The 2019 Drum Corps International World Championships are currently underway at Lucas Oil Stadium in Indianapolis.
- How it works: Each corp is split into three sections: brass, percussion and color guard …154 members per core … age limit is 21 … judges grade each performance across multiple categories.
- Current standings: 1. Bluecoats (Canton, Ohio.); 2. Blue Devils (Concord, Calif.), 3. Santa Clara Vanguard (Santa Clara, Calif.); 4. Carolina Crown (Fort Mill, S.C.); 5. The Cavaliers (Rosemont, Ill.)
Go deeper: Check out FloMarching on Instagram. They're at Lucas Oil covering the event and the drumline videos are wild. Totally opened my eyes to a world I didn't even know existed.
9. 📚 Good reads
🏒 Joe Murphy, Red Wings' No. 1 Pick, Is Homeless Again — And Refusing Help (Detroit Free Press)

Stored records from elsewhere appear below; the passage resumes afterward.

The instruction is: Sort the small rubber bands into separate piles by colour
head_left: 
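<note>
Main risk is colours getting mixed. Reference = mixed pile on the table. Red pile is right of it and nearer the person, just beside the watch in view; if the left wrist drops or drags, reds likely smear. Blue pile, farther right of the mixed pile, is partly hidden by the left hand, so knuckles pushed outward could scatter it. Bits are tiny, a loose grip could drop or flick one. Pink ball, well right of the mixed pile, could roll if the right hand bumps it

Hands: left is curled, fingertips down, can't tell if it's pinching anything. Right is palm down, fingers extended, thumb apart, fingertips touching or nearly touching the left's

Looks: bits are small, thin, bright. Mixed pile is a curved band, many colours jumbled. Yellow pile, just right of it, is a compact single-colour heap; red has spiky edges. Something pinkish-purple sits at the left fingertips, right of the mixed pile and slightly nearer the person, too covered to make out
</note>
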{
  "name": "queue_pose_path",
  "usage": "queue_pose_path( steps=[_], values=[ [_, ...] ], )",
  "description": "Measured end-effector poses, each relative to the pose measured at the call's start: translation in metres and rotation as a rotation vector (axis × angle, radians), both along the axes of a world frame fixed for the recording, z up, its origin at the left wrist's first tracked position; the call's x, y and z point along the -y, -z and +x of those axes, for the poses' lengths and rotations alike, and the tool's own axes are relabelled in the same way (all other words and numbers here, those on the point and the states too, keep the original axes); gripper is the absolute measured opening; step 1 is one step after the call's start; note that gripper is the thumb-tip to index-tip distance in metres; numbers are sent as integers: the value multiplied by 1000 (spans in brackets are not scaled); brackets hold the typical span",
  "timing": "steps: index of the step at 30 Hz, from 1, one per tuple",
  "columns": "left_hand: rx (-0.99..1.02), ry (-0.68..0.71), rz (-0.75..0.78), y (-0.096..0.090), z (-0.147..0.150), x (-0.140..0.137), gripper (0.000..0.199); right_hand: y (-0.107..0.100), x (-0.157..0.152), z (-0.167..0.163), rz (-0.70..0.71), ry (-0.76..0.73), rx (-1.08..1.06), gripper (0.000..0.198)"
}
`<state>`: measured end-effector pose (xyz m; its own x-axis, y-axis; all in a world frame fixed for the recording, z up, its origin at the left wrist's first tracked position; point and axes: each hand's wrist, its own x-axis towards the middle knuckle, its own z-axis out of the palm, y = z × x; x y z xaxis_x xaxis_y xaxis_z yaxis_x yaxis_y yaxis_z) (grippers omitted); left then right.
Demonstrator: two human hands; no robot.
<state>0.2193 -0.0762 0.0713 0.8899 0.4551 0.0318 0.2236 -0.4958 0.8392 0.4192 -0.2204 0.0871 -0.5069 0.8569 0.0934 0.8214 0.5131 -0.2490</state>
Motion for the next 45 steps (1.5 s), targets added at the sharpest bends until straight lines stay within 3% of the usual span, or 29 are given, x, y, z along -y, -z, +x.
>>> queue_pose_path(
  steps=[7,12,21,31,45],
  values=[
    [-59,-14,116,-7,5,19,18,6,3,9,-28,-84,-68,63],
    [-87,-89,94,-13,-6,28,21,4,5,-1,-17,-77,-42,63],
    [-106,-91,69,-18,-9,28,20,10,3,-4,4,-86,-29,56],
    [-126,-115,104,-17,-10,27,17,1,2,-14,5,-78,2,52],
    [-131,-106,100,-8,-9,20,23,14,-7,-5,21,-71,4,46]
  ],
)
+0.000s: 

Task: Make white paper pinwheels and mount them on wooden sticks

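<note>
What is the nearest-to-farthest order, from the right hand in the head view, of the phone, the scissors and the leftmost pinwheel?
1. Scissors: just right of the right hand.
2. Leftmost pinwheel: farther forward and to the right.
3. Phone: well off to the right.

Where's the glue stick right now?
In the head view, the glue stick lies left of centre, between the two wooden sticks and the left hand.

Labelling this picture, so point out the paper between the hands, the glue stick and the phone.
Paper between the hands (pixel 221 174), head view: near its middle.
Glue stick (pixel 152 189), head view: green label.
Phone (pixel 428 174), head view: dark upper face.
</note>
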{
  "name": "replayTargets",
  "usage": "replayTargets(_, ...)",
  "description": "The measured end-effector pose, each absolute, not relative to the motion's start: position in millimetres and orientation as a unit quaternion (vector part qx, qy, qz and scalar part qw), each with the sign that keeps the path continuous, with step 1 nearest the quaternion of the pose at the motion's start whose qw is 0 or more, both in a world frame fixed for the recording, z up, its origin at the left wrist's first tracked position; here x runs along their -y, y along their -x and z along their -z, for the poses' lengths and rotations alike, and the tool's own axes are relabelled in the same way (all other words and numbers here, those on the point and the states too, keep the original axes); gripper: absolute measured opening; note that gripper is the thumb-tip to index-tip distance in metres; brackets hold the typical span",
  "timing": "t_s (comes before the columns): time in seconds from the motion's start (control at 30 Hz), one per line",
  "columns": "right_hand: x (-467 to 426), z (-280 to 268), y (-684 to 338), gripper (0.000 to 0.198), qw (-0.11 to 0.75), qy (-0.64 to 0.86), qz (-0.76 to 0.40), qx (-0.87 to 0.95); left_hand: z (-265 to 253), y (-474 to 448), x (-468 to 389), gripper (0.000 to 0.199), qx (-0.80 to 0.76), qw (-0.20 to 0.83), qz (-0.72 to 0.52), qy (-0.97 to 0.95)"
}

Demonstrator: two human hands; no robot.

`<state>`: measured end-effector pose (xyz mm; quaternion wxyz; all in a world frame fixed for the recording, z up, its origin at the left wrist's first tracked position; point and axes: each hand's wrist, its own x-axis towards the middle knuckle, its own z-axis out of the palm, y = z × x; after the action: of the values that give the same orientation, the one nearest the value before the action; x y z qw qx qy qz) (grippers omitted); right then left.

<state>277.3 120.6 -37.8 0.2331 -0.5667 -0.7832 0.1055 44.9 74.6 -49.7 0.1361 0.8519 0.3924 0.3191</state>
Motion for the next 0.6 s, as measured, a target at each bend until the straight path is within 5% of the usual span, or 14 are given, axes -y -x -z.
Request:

"Murphy is a fascinating case study at the crux of several issues — traumatic brain injuries, mental health issues and the ripple effect of concussion lawsuits on professional sports. How do you help somebody who doesn't want help? ... And what will happen to his life if he comes into a sudden influx of cash from a settlement?"
⚾️ The Hard, Historic Roads That Lead To Baseball's Magic Number: .400 (SI)
"It's a test of skill and endurance so stringent that no major league batter has passed it since World War II. The stories of two minor leaguers who have since hit baseball's magic number — one in the Jim Crow South, one in an independent hardball outpost — are monuments to the resolve it takes to succeed in the game."
🏈 Is Pats Lifer Matthew Slater The Last Great Gunner? (ESPN)
"There is a real case to be made that Slater is as good at his job — playing special teams — as anyone in football. ... But just as important, he might be the best marriage of selflessness and specialization of this NFL era."
10. 🎬 In keeping with today's movie theme...

The "Field of Dreams" movie set in Dyersville, Iowa, will host the Yankees and White Sox for a regular season game next August, MLB announced yesterday.
- Details: The game will be played in a temporary stadium designed to look like Chicago's Comiskey Park, home of the White Sox from 1910 to 1990. It will hold 8,000 fans and sit adjacent to the original field and movie set.
One question: When are we getting Dodgers vs. Giants at "The Sandlot"? Make it happen, Manfred.
Enjoy the weekend,
Kendall "Tennis sneakers" Baker
Trivia answer: Cubs 1B Mark Grace
Editor's note: The photo in story no. 4 was changed due to concerns over insensitive portrayals.